[Entries taken from a collection]
============================================================

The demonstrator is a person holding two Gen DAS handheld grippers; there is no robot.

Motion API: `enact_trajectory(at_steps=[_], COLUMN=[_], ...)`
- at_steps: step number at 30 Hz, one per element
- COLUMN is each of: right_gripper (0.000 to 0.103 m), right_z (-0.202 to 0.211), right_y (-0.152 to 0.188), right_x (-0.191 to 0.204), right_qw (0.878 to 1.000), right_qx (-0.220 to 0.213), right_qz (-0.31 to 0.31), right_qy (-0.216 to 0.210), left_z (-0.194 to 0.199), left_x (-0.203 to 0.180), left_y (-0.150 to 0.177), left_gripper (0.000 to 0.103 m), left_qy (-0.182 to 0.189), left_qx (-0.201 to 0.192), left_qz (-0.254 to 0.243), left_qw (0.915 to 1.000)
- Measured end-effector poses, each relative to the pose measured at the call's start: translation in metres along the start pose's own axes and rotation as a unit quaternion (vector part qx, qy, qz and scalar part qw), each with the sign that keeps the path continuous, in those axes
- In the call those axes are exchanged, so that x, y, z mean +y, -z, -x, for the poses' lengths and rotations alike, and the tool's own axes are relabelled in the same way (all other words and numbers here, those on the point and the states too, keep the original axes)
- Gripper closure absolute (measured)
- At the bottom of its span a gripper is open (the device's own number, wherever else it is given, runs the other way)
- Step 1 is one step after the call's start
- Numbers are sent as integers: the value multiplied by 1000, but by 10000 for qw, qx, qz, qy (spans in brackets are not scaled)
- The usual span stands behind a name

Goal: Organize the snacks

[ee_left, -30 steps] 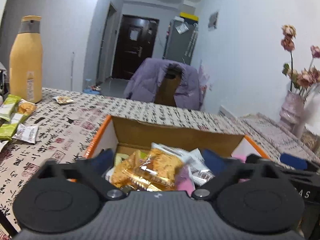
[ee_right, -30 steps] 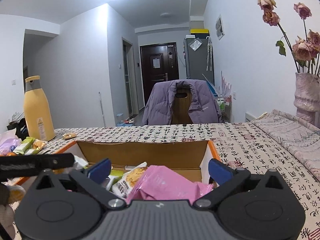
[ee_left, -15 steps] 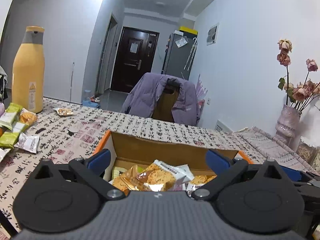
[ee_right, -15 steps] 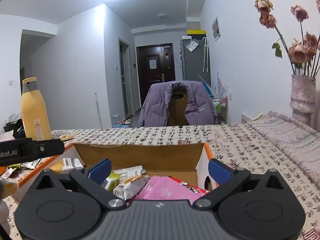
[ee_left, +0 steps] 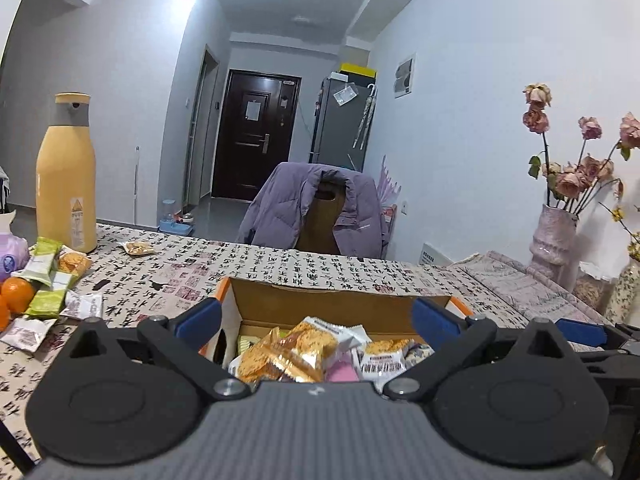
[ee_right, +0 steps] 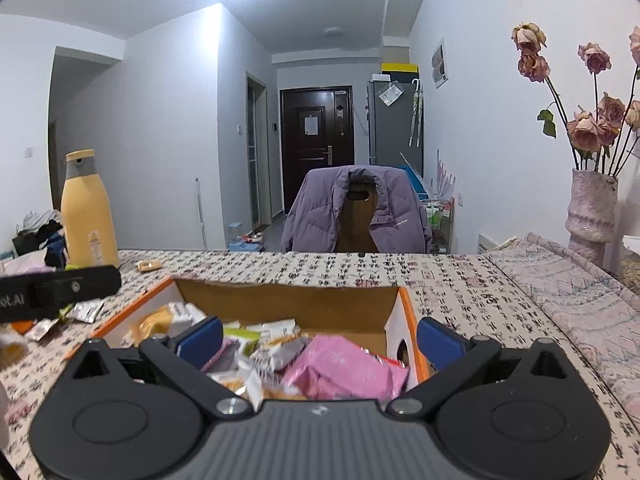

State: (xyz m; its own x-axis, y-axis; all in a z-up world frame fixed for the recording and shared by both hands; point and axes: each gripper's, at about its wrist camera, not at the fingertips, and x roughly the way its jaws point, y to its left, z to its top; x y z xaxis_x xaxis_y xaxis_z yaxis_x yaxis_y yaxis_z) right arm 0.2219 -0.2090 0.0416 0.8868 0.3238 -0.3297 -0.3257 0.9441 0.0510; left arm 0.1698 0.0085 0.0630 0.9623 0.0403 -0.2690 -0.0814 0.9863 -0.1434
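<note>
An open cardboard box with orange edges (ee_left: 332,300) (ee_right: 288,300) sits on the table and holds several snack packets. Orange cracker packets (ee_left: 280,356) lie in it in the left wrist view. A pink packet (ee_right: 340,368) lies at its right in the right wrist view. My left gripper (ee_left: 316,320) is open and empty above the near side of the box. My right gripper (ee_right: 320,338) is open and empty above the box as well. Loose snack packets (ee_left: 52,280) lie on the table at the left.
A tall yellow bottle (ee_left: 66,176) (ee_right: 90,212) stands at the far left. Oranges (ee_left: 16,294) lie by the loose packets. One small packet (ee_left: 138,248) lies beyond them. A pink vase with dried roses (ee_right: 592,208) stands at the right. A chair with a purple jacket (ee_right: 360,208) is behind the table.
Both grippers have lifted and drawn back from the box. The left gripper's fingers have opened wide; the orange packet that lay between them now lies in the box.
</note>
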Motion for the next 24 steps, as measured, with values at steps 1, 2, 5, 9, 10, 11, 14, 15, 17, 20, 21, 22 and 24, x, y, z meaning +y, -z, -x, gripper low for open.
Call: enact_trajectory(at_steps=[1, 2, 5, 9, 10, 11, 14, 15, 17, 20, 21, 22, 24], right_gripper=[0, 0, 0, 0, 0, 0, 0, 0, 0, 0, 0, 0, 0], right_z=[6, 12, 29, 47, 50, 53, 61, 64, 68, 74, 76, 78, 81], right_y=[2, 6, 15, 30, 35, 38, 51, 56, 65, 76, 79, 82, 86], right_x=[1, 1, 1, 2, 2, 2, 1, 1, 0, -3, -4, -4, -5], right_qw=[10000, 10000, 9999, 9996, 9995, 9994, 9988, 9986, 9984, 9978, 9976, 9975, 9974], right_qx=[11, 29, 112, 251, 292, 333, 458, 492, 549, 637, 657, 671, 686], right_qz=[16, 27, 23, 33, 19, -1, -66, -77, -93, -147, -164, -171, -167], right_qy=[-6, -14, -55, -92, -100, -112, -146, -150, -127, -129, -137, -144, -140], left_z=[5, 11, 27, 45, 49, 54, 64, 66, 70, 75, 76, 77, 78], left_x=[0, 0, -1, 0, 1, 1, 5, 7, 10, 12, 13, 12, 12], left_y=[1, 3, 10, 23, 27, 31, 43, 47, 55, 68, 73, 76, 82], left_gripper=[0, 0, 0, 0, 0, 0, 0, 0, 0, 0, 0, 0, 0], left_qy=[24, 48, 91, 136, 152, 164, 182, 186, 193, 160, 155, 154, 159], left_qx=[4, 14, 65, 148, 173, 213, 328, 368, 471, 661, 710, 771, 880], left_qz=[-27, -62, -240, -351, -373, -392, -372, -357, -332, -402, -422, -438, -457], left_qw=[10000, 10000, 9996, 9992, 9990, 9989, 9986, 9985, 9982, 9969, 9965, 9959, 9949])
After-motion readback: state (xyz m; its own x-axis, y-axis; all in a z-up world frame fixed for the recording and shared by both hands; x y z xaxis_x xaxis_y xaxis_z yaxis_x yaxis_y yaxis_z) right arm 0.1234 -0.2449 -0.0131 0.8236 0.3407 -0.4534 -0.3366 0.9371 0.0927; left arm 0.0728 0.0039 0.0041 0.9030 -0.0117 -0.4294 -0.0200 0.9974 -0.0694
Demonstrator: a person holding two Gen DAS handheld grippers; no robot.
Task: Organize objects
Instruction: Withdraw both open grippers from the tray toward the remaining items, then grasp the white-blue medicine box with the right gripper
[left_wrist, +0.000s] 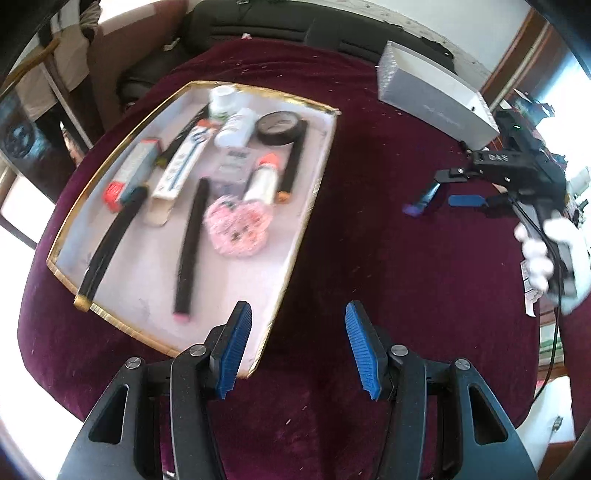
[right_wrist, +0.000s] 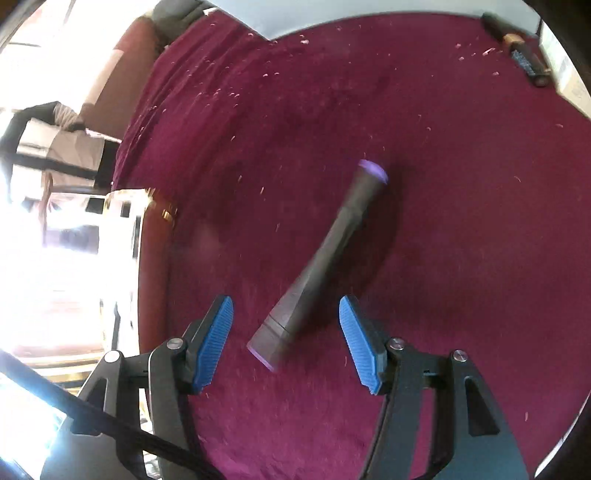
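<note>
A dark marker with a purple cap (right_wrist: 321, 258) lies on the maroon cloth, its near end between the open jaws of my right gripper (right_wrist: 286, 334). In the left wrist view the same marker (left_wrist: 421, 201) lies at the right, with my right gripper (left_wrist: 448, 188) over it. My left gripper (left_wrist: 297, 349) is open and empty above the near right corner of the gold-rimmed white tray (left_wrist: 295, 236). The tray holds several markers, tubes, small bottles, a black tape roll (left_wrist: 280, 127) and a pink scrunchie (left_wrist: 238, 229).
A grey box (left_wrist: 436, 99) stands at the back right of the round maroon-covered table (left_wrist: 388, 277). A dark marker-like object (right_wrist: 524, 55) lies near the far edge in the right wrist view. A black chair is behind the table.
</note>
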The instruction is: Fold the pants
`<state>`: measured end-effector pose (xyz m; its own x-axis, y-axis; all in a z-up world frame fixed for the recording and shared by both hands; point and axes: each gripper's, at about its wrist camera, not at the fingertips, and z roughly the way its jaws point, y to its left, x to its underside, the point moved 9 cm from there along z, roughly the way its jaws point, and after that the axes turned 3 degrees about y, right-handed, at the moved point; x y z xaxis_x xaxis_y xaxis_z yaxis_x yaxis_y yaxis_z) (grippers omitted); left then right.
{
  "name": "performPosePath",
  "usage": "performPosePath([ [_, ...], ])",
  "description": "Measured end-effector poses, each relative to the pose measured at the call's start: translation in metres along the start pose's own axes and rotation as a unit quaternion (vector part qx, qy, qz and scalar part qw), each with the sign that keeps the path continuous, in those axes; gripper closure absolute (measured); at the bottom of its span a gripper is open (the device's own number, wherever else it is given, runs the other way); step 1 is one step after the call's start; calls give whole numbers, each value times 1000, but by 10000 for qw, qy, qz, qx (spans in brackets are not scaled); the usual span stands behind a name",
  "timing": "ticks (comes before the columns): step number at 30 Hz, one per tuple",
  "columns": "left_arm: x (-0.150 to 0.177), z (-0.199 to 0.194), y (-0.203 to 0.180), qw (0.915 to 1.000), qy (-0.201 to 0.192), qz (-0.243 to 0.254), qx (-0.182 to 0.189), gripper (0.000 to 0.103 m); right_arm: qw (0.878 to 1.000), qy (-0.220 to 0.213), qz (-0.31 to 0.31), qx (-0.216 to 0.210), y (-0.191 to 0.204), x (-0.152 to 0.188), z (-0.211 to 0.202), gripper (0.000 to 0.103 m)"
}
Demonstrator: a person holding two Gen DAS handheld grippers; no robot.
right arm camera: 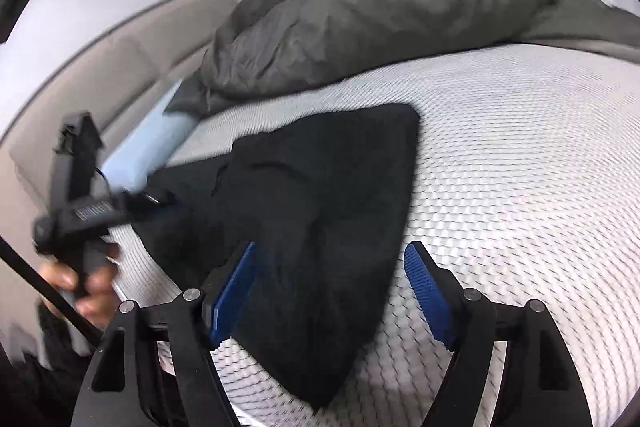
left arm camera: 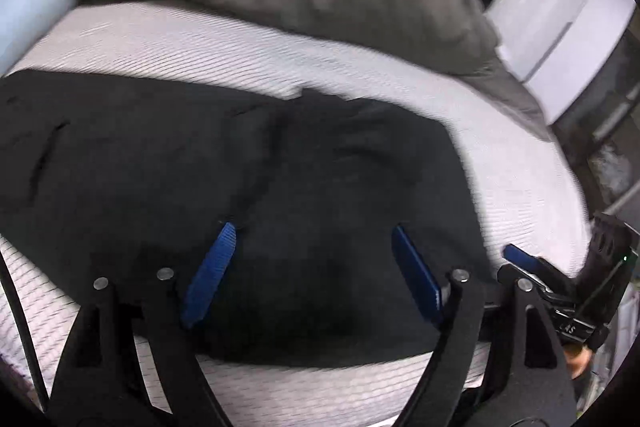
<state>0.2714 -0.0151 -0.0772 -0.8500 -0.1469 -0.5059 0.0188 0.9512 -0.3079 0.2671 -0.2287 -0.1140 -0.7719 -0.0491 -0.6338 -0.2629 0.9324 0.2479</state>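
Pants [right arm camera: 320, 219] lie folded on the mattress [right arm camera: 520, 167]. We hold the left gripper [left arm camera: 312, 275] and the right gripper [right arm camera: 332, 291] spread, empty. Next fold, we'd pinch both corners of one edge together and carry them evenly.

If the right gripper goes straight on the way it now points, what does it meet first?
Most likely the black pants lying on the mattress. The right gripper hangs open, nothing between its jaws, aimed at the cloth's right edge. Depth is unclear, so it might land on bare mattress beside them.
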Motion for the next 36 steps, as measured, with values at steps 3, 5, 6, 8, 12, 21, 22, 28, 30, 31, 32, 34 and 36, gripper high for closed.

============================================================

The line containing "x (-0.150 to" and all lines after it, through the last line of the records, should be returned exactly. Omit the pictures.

  "columns": "left_arm: x (-0.150 to 0.177), z (-0.199 to 0.194), y (-0.203 to 0.180), qw (0.915 to 1.000), qy (-0.201 to 0.192), qz (-0.243 to 0.254), qx (-0.182 to 0.189), gripper (0.000 to 0.103 m); right_arm: qw (0.878 to 1.000), qy (-0.220 to 0.213), qz (-0.31 to 0.31), qx (-0.216 to 0.210), y (-0.191 to 0.204), x (-0.152 to 0.188), z (-0.211 to 0.202), gripper (0.000 to 0.103 m)"
}
Demonstrator: a person holding two Gen DAS handheld grippers; no robot.
right arm camera: 
left arm camera: 
<state>0.2714 -0.0151 -0.0772 -0.8500 -0.1469 -0.5059 0.0188 0.9512 -0.3079 0.2671 -0.2287 -0.1140 -0.7719 -0.0491 -0.6338 -0.2629 0.9324 0.2479</state>
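Pants [right arm camera: 320, 219] lie folded on the mattress [right arm camera: 520, 167]. We hold the left gripper [left arm camera: 312, 275] and the right gripper [right arm camera: 332, 291] spread, empty. Next fold, we'd pinch both corners of one edge together and carry them evenly.

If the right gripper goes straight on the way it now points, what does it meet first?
Most likely the black pants lying on the mattress. The right gripper hangs open, nothing between its jaws, aimed at the cloth's right edge. Depth is unclear, so it might land on bare mattress beside them.
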Motion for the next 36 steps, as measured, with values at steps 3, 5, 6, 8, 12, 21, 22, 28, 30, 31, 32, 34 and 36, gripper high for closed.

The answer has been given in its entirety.